* Task directions
Those lines of the records that contain "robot" are to be located and copied.

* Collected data

[Start of Attachment]

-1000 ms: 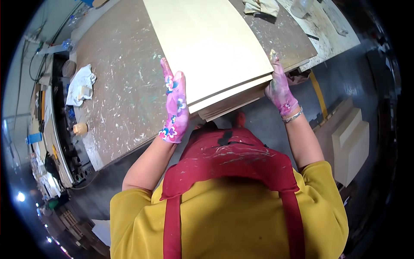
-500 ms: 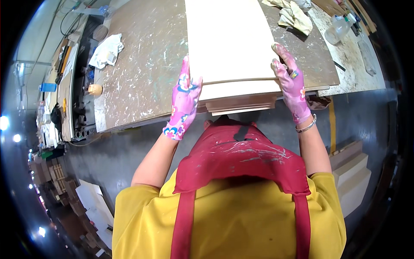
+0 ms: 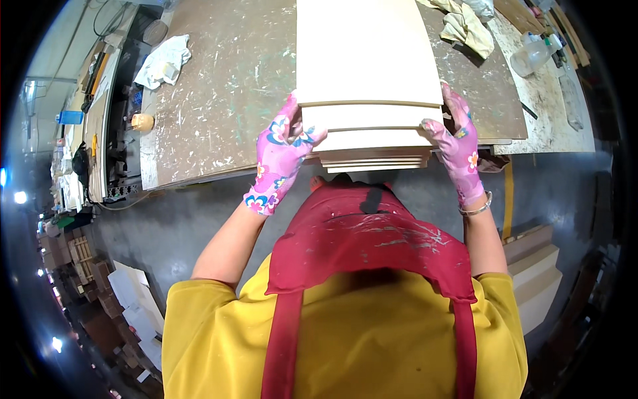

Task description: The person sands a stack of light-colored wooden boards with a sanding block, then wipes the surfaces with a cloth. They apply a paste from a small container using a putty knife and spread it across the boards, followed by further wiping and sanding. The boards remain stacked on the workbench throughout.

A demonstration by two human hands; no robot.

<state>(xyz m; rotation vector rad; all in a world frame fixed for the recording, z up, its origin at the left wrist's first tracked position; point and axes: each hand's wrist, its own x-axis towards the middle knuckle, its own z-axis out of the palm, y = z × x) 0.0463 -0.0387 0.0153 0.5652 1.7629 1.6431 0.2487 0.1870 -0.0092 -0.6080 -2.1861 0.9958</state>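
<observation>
A stack of pale, flat boards (image 3: 365, 60) lies lengthwise on the workbench, its near edges stepped one behind another. My left hand (image 3: 280, 154), in a pink floral glove, is at the near left corner, with its fingers bent along the side and its thumb over the near edge. At the opposite corner my right hand (image 3: 458, 146), gloved alike, has its fingers against the side and its thumb on the near part. Both hands grip the boards between them; some fingertips are hidden by the stack's sides. Lower boards (image 3: 375, 159) jut out toward me beneath.
The paint-marked workbench (image 3: 226, 100) carries a white rag (image 3: 165, 63) on the left and a cream cloth (image 3: 467, 32) on the right. Clear plastic bottles (image 3: 531, 56) stand on the right side table. More boards (image 3: 537, 276) are stacked on the floor at right.
A further stepped edge now shows at the stack's near end. My hands have spread slightly apart, and their fingers have bent around the boards' corners.
</observation>
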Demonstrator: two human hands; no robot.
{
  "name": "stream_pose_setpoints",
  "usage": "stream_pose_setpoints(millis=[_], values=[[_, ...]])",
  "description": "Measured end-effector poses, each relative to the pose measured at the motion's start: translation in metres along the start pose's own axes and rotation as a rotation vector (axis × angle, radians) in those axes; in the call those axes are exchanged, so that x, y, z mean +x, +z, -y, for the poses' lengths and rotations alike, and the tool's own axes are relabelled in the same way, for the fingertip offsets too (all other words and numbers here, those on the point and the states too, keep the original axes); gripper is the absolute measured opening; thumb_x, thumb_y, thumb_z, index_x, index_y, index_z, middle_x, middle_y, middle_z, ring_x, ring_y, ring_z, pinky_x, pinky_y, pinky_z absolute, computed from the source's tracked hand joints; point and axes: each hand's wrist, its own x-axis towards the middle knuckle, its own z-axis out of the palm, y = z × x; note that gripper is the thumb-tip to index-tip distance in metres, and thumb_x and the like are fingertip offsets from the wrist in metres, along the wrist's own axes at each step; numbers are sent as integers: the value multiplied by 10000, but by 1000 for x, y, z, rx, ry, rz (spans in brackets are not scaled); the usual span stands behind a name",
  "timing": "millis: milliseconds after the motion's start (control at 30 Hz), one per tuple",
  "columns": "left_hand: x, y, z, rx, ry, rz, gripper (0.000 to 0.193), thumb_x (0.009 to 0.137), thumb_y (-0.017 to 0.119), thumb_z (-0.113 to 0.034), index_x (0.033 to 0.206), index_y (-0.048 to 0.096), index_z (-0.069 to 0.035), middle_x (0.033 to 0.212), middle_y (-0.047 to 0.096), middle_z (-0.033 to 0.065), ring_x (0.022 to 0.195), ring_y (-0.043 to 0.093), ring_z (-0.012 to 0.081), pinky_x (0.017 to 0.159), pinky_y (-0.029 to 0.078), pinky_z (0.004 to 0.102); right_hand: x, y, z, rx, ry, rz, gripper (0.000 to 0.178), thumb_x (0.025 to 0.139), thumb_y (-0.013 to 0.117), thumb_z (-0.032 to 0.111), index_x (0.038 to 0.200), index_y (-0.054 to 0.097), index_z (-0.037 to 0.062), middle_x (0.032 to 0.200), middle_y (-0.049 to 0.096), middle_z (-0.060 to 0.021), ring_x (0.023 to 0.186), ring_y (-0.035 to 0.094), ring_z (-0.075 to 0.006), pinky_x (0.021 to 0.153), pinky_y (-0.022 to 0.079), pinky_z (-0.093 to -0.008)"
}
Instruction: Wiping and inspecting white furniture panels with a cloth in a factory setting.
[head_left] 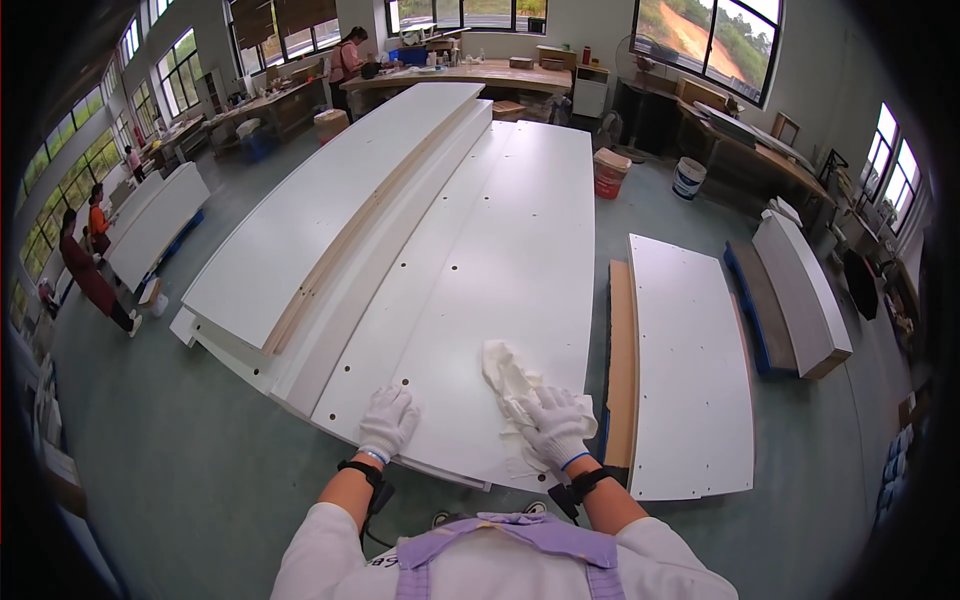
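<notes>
A long white panel (pixel 510 270) with small dark holes along it lies in front of me. My left hand (pixel 389 421), in a white knit glove, rests open on its near edge, fingers pointing away and close to a hole. In the same kind of glove, my right hand (pixel 556 424) presses a crumpled off-white cloth (pixel 508 370) against the panel near its right edge. Part of the cloth spreads ahead of the fingers, and another bit shows beside the wrist. What the right palm covers is hidden.
More white panels (pixel 345 200) are stacked on the left. Another panel stack (pixel 690 370) stands to the right across a narrow gap, with white boards (pixel 800 290) beyond. Buckets (pixel 688 178) and workbenches (pixel 470 74) are at the back. Other people (pixel 88 260) stand at left and behind.
</notes>
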Motion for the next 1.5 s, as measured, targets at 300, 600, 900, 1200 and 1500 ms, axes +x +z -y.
stream_pose_setpoints(millis=[300, 600, 900, 1200, 1500], values=[[5, -6, -6, -33, 30, 1, 285, 878, 624, -266, 1057, 645, -45, 1178, 626, 180, 1152, 554, 377, 1103, 388, 481, 2, -10, 6, 24, 66, 75, 409, 850, 624, 362, 1225, 645, 200, 1204, 592, -135, 1162, 536, -348, 1056, 366, -533], [-3, 2, 3, -4, -54, 32, 376, 930, 603, -338, 1175, 660, -58, 1325, 595, 208, 1282, 505, 404, 1155, 350, 476, 0, -8, 5, -34, 42, 84, 436, 866, 605, 381, 1263, 625, 199, 1274, 587, -170, 1198, 525, -390, 1082, 348, -548], [-4, 2, 2, 17, -72, 62, 397, 929, 598, -345, 1194, 656, -54, 1348, 584, 205, 1297, 491, 401, 1156, 345, 475, 2, -8, 5, -21, 56, 92, 420, 876, 595, 386, 1249, 640, 199, 1291, 583, -180, 1204, 523, -403, 1090, 343, -541], [0, 1, 2, 6, -15, 22, 326, 910, 608, -307, 1102, 683, -55, 1228, 640, 182, 1178, 564, 387, 1112, 381, 466, 5, -12, 8, 52, -22, -28, 365, 821, 653, 326, 1159, 663, 189, 1093, 597, -111, 1080, 561, -337, 952, 426, -493], [4, -13, -7, -33, 12, 37, 296, 925, 586, -273, 1085, 662, -36, 1190, 649, 196, 1176, 569, 359, 1105, 387, 461, 9, -16, 11, 43, -40, -2, 381, 805, 654, 308, 1164, 668, 180, 1128, 600, -138, 1104, 552, -355, 987, 412, -507]])
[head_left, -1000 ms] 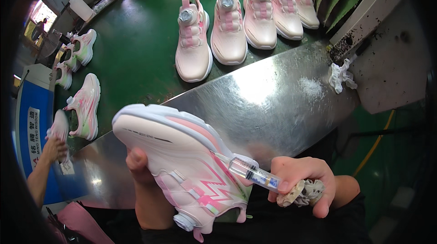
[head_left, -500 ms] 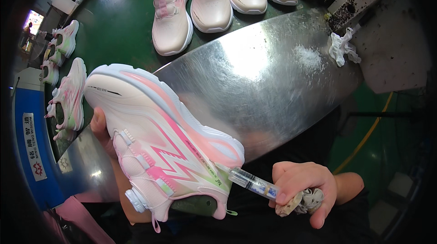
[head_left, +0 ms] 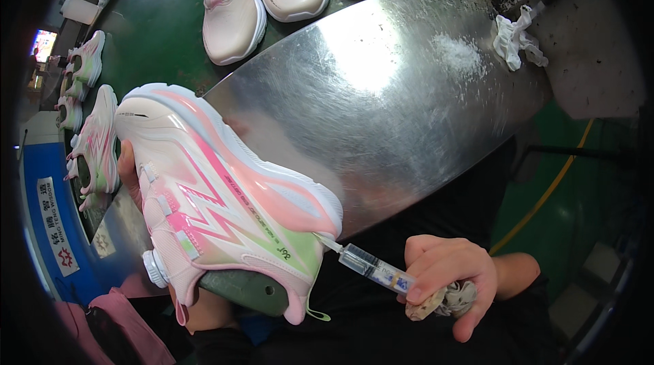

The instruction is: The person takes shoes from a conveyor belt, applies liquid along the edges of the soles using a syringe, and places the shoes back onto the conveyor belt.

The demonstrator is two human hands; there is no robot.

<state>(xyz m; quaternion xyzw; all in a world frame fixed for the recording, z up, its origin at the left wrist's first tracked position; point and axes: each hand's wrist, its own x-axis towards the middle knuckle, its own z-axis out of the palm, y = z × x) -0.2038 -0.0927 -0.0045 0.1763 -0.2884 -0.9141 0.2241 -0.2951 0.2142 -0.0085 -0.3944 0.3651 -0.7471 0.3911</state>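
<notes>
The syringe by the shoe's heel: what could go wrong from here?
The syringe points its thin tip at the shoe near the heel, where sole and upper meet; a slip might mark the upper.
The left hand shows only near the toe, so a shift there could carry the shoe off the tip.
The right hand also holds a crumpled bundle, perhaps making its grip less steady.

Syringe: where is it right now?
In the head view, right of centre and low: the clear syringe is in the person's right hand, its tip at the heel-end seam between upper and sole of the pink-and-white shoe.
</notes>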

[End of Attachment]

* Exercise answer
A demonstration by two human hands; no robot.
Demonstrator: two human hands; no robot.
The demonstrator is two human hands; there is no robot.

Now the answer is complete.